EXERCISE INSTRUCTIONS: In the data below, which lines contain "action"? List them by copying each one.

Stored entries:
"""

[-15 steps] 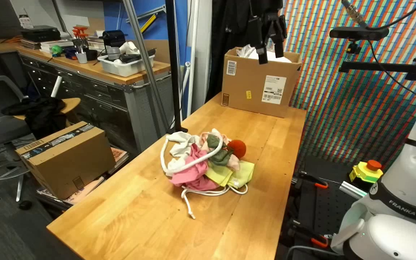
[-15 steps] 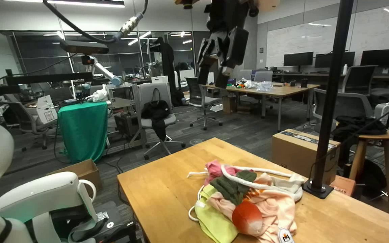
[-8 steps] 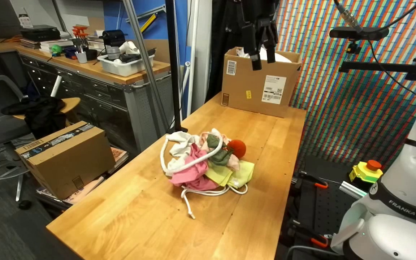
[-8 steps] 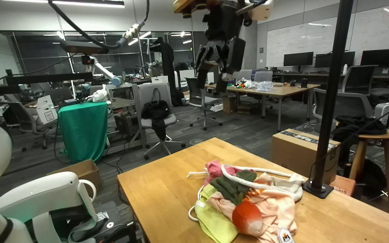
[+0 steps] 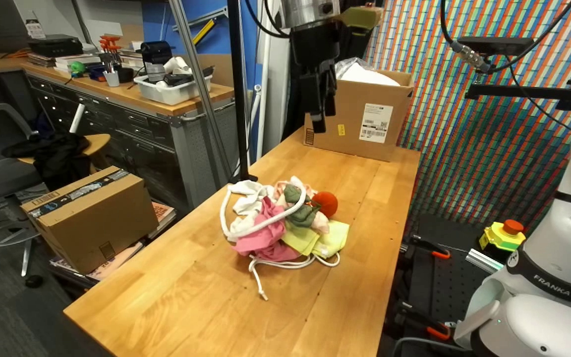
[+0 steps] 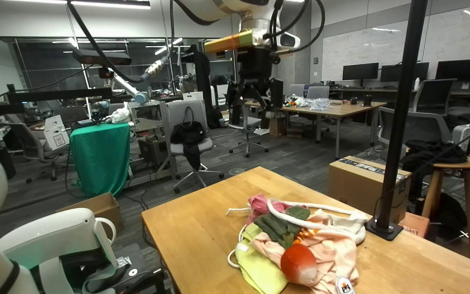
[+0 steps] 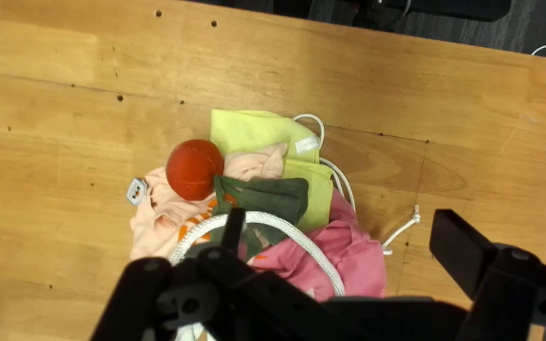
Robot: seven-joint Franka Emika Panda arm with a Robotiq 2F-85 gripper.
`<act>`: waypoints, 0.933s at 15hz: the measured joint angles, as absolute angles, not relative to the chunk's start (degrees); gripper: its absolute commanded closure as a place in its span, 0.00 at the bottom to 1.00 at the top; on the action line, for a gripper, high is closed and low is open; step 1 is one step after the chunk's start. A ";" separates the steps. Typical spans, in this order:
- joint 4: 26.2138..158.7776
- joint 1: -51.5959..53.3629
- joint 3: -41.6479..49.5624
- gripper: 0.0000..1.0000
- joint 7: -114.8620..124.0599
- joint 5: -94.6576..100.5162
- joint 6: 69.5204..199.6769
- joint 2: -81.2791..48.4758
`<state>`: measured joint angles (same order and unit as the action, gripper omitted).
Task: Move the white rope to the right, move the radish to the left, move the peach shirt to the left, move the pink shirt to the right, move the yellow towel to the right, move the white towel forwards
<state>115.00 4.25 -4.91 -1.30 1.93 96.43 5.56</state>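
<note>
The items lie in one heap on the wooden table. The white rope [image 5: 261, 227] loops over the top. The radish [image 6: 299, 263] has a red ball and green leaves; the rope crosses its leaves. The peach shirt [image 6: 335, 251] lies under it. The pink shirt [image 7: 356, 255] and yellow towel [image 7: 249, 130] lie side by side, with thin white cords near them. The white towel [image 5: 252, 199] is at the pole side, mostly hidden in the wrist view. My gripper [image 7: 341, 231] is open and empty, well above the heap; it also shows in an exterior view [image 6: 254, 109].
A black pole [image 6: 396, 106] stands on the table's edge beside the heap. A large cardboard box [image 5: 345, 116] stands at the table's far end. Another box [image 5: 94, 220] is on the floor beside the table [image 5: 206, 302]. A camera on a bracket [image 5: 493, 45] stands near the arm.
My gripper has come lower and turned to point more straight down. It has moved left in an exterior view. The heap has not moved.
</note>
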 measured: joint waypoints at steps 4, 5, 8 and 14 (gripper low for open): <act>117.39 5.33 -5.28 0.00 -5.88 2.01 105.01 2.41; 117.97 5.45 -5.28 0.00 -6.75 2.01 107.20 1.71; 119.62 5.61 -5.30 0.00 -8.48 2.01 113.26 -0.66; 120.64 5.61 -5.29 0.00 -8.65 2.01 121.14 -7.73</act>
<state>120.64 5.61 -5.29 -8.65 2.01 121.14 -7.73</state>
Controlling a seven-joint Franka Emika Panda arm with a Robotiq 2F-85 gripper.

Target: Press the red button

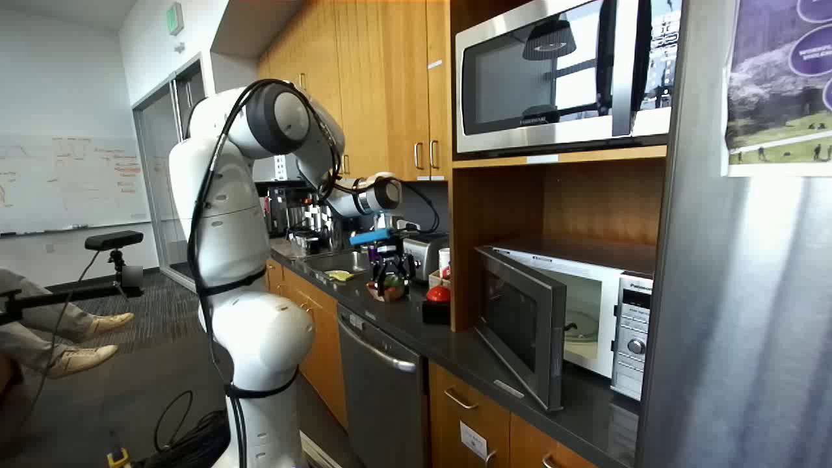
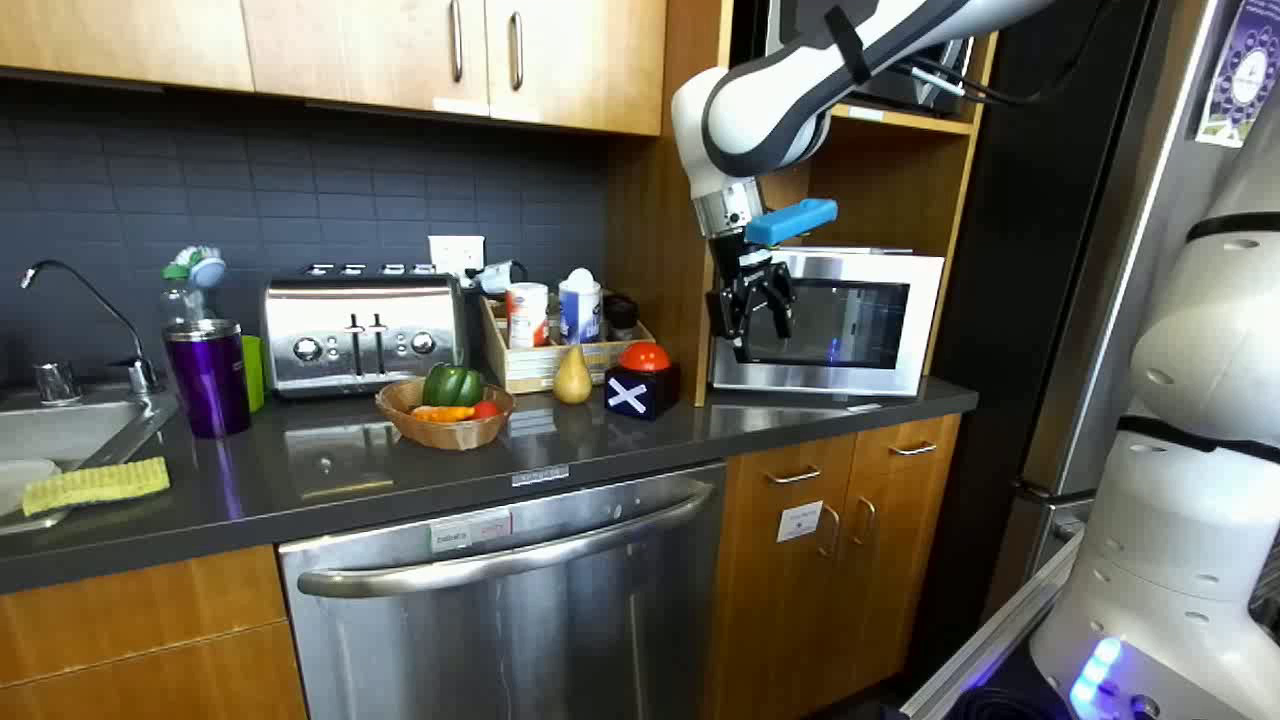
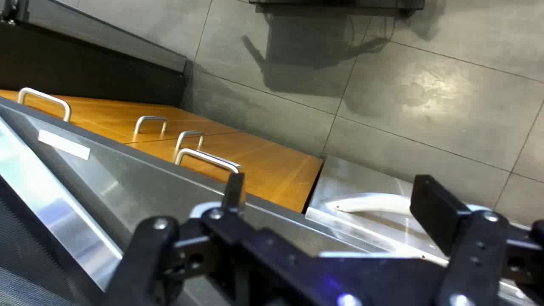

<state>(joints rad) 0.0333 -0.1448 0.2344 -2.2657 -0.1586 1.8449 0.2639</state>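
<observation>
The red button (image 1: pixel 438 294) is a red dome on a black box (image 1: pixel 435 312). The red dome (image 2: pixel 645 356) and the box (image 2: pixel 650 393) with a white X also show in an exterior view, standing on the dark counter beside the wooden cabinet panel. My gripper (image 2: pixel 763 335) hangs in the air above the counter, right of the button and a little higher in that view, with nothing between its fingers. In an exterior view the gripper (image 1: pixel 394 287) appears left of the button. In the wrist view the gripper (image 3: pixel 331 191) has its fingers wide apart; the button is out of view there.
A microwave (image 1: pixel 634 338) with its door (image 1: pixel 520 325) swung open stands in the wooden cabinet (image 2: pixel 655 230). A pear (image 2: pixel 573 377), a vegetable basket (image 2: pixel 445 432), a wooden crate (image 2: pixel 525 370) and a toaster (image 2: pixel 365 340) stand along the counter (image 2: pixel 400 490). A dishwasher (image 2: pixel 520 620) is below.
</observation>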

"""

RESULT BELOW:
`<act>`: waypoints, 0.933s at 15hz: the measured joint angles, as absolute angles, not relative to the chunk's start (degrees); gripper: its absolute commanded closure as a place in its span, 0.00 at the bottom to 1.00 at the top; on the action line, for a gripper, high is closed and low is open; step 1 is one step after the chunk's start. A ";" separates the steps. Typical spans, in this order:
`<state>`: measured joint angles (same order and unit as the action, gripper omitted).

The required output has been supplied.